Database Management Tutorials

Storing an offset and a date range

August 19th, 2008

Clearly, summary tables that aggregate time have implied start dates, which can be utilized to store date offsets from the start. However, because the summary table is much smaller than a fact table, the processing time necessary to convert the date offset to a physical date could form a substantial percentage of the total time. If this is the case, we recommend that you do not use date offsets within the summary table. Disk I/O rates become less of an issue when the data volumes are small, and processing time becomes more significant.

Date ranges are useful in that they can represent a significant aggregation of rows within the table. As before, this technique will increase the processing time, because it makes use of the between statement to satisfy the query. If the degree of aggregation caused by use of the date range is high, the scan time saved by reducing the data volumes will still outweigh the additional processing time. However, if the degree of aggregation is low, it may be more appropriate to expand all rows represented by a date range into individual rows.

At this point, it is also worth considering the requirements for specific user access tools. Many tools are unable to execute queries against fact tables that utilize date ranges, because they expect a key to a time dimension table. Storing date ranges within the fact table can result in significant savings in data storage and query performance. The saving within summaries will be proportionately less, because there will be a much smaller number of rows.
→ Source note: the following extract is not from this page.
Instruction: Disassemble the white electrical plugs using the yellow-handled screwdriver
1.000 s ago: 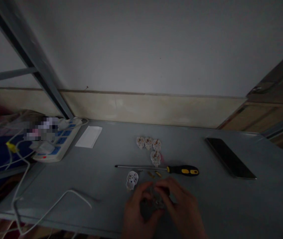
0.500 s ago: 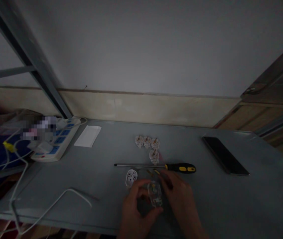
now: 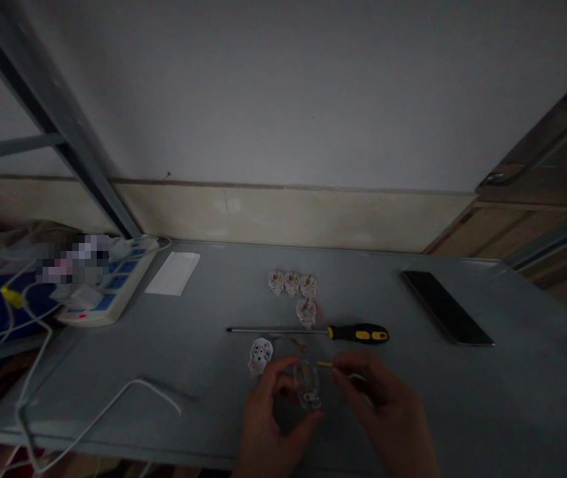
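Note:
My left hand point(image 3: 274, 421) grips a clear plastic plug housing point(image 3: 307, 385) by its edges, with a small brass piece visible near its top. Just to the right, my right hand point(image 3: 380, 405) pinches a thin brass pin point(image 3: 324, 364) pointing left toward the housing. Another small brass piece point(image 3: 298, 345) lies on the table behind the housing. A white plug cover point(image 3: 261, 356) with holes rests by my left fingers. Beyond both hands a screwdriver point(image 3: 308, 331) with a black and yellow handle lies crosswise. Several plug parts with brass pins point(image 3: 292, 284) sit grouped farther back.
On the grey table point(image 3: 204, 398), a black phone point(image 3: 445, 307) lies at the right. A folded white paper point(image 3: 172, 273) and a power strip point(image 3: 114, 292) lie at the left. A white cable point(image 3: 114, 401) bends over the front left. The wall bounds the back.
My right hand has drawn back from near the screwdriver, and the brass pin is now held beside the clear housing. My left hand keeps its hold. The view has shifted slightly.

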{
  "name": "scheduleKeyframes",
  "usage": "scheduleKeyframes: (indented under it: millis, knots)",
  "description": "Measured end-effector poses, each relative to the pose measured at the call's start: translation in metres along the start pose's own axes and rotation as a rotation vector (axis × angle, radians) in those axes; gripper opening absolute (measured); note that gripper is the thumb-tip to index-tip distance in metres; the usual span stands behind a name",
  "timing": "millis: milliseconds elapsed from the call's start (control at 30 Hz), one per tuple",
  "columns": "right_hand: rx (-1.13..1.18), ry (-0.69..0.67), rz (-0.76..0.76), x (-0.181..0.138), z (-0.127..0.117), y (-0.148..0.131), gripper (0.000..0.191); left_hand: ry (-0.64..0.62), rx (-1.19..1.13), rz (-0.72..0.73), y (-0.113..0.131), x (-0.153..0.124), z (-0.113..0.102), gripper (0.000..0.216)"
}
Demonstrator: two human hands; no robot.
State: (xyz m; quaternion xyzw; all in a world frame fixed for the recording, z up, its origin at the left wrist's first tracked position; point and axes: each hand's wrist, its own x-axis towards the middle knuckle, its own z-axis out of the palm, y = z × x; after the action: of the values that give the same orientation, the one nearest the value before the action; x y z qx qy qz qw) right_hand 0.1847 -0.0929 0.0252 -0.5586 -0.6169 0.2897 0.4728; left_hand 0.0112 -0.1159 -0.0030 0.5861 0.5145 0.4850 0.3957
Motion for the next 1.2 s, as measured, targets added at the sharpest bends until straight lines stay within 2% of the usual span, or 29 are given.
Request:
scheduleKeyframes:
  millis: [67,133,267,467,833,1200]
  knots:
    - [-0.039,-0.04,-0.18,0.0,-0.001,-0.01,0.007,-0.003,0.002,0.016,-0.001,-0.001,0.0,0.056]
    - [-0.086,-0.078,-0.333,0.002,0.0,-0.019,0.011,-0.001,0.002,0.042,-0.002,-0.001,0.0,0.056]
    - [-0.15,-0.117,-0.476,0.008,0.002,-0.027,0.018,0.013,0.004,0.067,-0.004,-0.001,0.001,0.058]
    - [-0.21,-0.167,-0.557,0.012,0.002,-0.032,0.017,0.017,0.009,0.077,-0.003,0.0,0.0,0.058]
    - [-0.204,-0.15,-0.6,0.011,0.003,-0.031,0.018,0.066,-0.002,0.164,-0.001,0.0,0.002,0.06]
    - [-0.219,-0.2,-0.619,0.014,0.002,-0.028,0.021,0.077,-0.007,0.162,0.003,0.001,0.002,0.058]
Because of this, it is typically more effective to avoid the use of date ranges within summaries.

Understanding MOLAP, ROLAP and OLAP

August 12th, 2008

The acronyms MOLAP and ROLAP stand for multidimensional OLAP and relational OLAP respectively. They are terms that have come into use to differentiate multidimensional tools from relational tools. The distinction is somewhat artificial, because many of the MOLAP tools have an SQL interface that allows them to extract data from a relational database. This said, the SQL interface is automatic, in that it generates the SQL automatically, but the SQL generated is not necessarily efficient. The advantage of using a multidimensional tool is that on a predefined set of data it gives user-friendly, fast access to powerful analytical and statistical functions.

Multidimensional tools suffer a heavy performance hit when uploading a cube, but once the data is in memory they can carry out certain operations on that data far more efficiently than a relational tool can. Operations such as time series analysis and top-ten bottom-ten selection can be performed extremely efficiently. These operations, while possible in a relational tool, are difficult to program in SQL, and will not perform efficiently. The other thing that multidimensional tools do very well is dimensional slicing. If data has been loaded into the cube dimensioned by office, region, sales_quantity, sales_value and product, the tool will be able to switch almost instantly from displaying data by region to displaying data by product or by sales_value.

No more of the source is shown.